27. März 2012 Kategorie: Internet, geschrieben von: caschy

Im Januar berichtete ich, dass Jolicloud das zukünftige Zuhause in der Cloud werden will. Ich bin seit langer Zeit mit Jolicloud vertraut, quasi von Anbeginn aller Zeiten dabei, als man noch auf Netbooks Platz finden wollte – als Betriebssystem mit Cloud-Anbindung. Von der Denke ist man anscheinend weg, hin zum Clouddienst soll es.

Cloud – eigentlich ein furchtbares Wort, welches viele Menschen fürchten oder nicht verstehen. Man sollte einfach sagen: deine Daten sind da und da im Internet verfügbar. Für dich und andere.

Jolicloud will die ganzen versprengten Dienste unter einer Oberfläche vereinen, sowohl im Browser, also auch mobil. Alles soll Platz finden. Dropbox, Facebook, Instagram, Twitter und Co. Heute morgen gingen die ersten Einladungen für die Betaversion raus. Ich habe mir den Spaß kurz angeschaut. Was gab es zu sehen? Nach dem Einloggen konnte man Dienste adden.

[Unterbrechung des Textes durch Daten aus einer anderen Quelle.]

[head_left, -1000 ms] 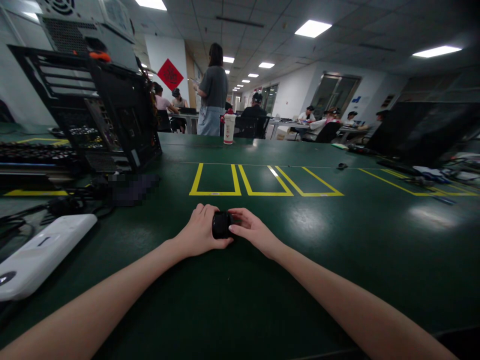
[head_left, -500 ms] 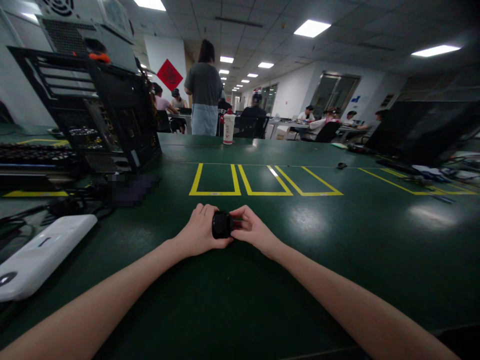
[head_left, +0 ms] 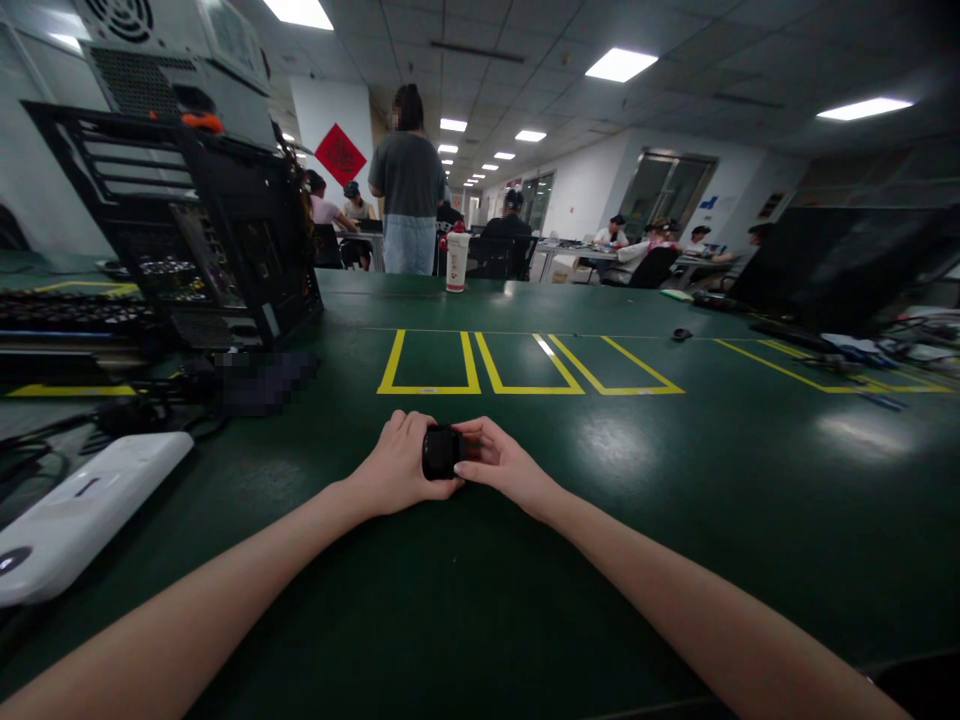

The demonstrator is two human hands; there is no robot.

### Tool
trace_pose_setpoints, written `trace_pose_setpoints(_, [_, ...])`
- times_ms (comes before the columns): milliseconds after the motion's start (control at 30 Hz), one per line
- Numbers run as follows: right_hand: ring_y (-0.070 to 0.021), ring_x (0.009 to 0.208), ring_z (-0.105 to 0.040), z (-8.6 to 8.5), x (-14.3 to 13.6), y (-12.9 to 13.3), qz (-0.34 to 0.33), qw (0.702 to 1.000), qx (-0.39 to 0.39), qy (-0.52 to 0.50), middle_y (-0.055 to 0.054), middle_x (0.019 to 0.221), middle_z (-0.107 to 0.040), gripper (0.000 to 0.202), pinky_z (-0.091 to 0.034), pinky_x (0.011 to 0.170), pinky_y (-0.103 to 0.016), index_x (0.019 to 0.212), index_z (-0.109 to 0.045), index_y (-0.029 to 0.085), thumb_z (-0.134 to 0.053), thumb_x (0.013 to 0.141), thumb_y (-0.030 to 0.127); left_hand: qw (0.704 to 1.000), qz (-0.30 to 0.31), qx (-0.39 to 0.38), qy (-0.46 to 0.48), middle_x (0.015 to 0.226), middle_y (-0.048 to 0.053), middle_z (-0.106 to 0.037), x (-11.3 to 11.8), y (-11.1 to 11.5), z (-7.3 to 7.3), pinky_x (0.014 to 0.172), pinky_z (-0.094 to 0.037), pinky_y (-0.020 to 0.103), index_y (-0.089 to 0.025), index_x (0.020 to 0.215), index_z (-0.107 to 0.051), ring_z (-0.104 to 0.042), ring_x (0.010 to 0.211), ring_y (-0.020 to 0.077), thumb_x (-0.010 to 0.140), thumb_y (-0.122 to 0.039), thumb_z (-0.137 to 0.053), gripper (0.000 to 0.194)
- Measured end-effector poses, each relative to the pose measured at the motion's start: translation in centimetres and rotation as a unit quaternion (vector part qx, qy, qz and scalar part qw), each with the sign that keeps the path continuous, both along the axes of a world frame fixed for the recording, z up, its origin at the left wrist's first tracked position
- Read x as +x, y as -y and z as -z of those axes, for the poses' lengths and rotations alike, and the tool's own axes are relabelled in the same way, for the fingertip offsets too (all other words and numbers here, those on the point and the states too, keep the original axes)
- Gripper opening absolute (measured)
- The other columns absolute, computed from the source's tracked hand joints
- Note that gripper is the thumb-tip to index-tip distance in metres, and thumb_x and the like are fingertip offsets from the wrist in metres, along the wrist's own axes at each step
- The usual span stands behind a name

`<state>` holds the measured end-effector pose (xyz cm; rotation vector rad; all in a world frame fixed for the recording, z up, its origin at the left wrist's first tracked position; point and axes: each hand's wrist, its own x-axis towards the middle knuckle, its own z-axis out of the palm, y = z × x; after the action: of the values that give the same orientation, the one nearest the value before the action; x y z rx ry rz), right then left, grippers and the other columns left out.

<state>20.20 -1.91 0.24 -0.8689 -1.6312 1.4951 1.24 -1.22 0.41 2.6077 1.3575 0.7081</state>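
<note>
A small black object point(head_left: 441, 453) is held between my two hands, just above or on the green table point(head_left: 480, 590); the gap below it is too dark to judge. My left hand point(head_left: 401, 465) wraps round its left side, with the thumb along the near edge. On its right side, the fingertips and thumb of my right hand point(head_left: 499, 462) pinch it. Beyond the hands, yellow tape outlines point(head_left: 427, 390) mark the tabletop.
An open black computer case point(head_left: 247, 230) and cables stand at the left, near a white device point(head_left: 97, 510). A paper cup point(head_left: 456, 262) is at the far edge. Dark monitors point(head_left: 847, 260) and clutter sit at the right. Beyond, one person point(head_left: 407, 180) stands; several sit.
The fingers of my right hand have shifted slightly left along the black object. My left hand keeps its grip. The standing person's head has turned slightly.
</note>
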Motion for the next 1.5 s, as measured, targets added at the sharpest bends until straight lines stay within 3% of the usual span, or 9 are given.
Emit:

Dann sammelte Jolicloud alles und sortierte es. Bilder, Filme, Musik & Co. Alles unter einer Haube, unabhängig vom Dienst. Aus allen Dateien lassen sich Kollektionen erstellen und freigeben. Ich könnte also theoretisch versprengte Urlaubsbilder, die ich bei Google und Facebook rumfliegen habe, in einer Kollektion bei Jolicloud lagern und diese meinen Freunden freigeben.

Hört sich natürlich ganz spannend an, zumal die ganzen Dienste ja nicht weniger werden. Ich selber bin aber wohl einer, der keien Kollektionen sammelt, sondern von vornherein minimal wichtige Dateien im Web ablegt. Aber: vielleicht ist das ja was für den einen oder anderen – zumal es sicherlich noch mehr Nutzen hat, wenn man die mobilen Apps von Jolicloud nutzen kann.

Und, was meint ihr dazu? Hipp? Hype? Braucht kein Mensch?